Though outside the scope of this lesson, it is worth noting the 4 types of lookaround's.

Symbol Description
?= Positive Lookahead
?! Negative Lookahead
?<= Positive Lookbehind
?<! Negative Lookbehind

Pattern Matching in Regex

Use this regex101.com link for this lesson.

Basic Matching

In regular expressions, a basic match involves finding a specific sequence of characters within a given text. For example, the regular expression cisco would match the word "cisco" wherever it appears in the text.

Note: Without the case insensitive flag which is covered later, case sensitivity matters.

Cisco
cisco
IOS

Escaping Special Characters

Certain characters have special meanings in regular expressions. To match them literally, you need to escape them using a backslash \. For instance, \. matches a literal dot, and \\ matches a literal backslash.

Software \[Amsterdam\]
License \(\"GPL\"\)

Any character

The dot . meta-character in regular expressions represents any single character. It can be used to match any character except a newline. For instance, the pattern a.b would match "C.sco," "C..co," "C...o," and so on.

C.sco
C..co
c...o

Note: With c...0 you will capture components, processor, and more.

Character Sets

Character sets allow you to specify a group of characters that you want to match. For instance, [aeiou]would match any lowercase vowel in a text. They can come in ranges, such as [a-z], [A-Z], [a-c], [0-9], etc.

[Cc]isco
c[aeo]n
c[a-m]n
c[n-z]n
[0-9] days

Order is determined by ascii ordering in Python by default, e.g. re.ASCII is set.

Negated Character Sets

A negated character set is represented by using ^ as the first character within square brackets. For example, [^0-9] matches any character that is not a digit.

[^c]isco

Repetitions

Repetitions specify how many times a preceding element can occur in the text. There are several ways to control this, such as *, +, {}, and ?.

Star

The * meta-character matches zero or more occurrences of the preceding element. For instance, a* matches "aaa," "a," and an empty string.

.*
.* Cisco
laws[,\.]*
cisco.com/.*
.*@cisco.com
w*\.cisco.com
CSR[0-9]*V
Processor board ID [0-9A-Z]*

Plus

The + meta-character matches one or more occurrences of the preceding element. For example, a+ matches "aaa" and "a," but not an empty string.

.+
.+ Cisco
laws[,\.]+
cisco.com/.+
.+@cisco.com
w+\.cisco.com
CSR[0-9]+V
Processor board ID [0-9A-Z]+

Question Mark

The ? meta-character matches zero or one occurrence of the preceding element. For instance, colou?r matches both "color" and "colour."

laws[,\.]?
[Uu]\.?[Ss]\.? 

Braces

Braces {} are used to specify the number of occurrences of the preceding element. For example, a{3} matches "aaa," and a{2,4} matches "aa," "aaa," and "aaaa."

CSR[0-9]{4}V
[0-9]{4}K
[0-9]{4,7}K
[0-9]{4,7}K bytes

Pattern Matching - Lab

Using what you have seen above, develop the regex pattern to match the following:

Note: for all labs, make reasonable assumptions which data will be dynamic, e.g. the version and time can reasonably be presumed to be different.

  • License Level:
  • 45 minutes
  • 17.1.1, RELEASE SOFTWARE
  • 22-Nov-19
  • Copyright (c) 1986-2019

Capture Groups and Anchors

Capturing Groups

Capturing groups in regular expressions are used to group sub-patterns together. They are enclosed in parentheses ( and ), allowing you to apply quantifiers or operations to multiple characters. For example, (ab)+ matches "ab," "abab," and so on. Capture groups can be used in Python to define "the interesting data". It is much easier to find 17.01.01 in the context of Cisco IOS XE Software, Version 17.01.01.

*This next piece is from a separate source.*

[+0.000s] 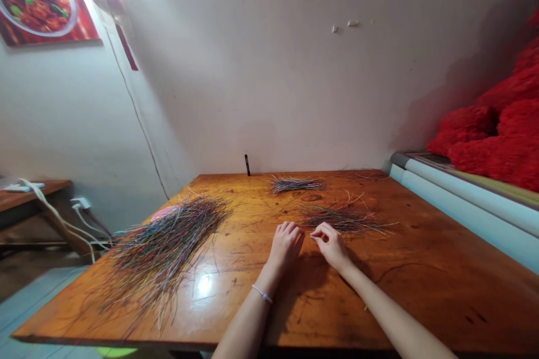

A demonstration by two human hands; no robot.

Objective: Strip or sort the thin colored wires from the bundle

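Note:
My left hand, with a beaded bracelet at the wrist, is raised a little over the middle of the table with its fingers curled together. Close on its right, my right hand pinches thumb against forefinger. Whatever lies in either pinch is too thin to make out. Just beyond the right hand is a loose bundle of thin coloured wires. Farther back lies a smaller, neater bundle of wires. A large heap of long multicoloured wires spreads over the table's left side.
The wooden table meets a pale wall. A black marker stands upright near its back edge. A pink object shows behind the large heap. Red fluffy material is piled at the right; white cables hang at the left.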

Next reload license Level: (.+)
([0-9]+) days, ([0-9]+) hours, ([0-9]+) minutes
Cisco IOS (XE)*
ROM: (.+)

Non-Capturing Groups

Non-capturing groups, denoted by (?:...), are similar to capturing groups but don't create a separate capture in the result. They are useful when you want to apply quantifiers or modifiers to a group without needing to reference the captured content.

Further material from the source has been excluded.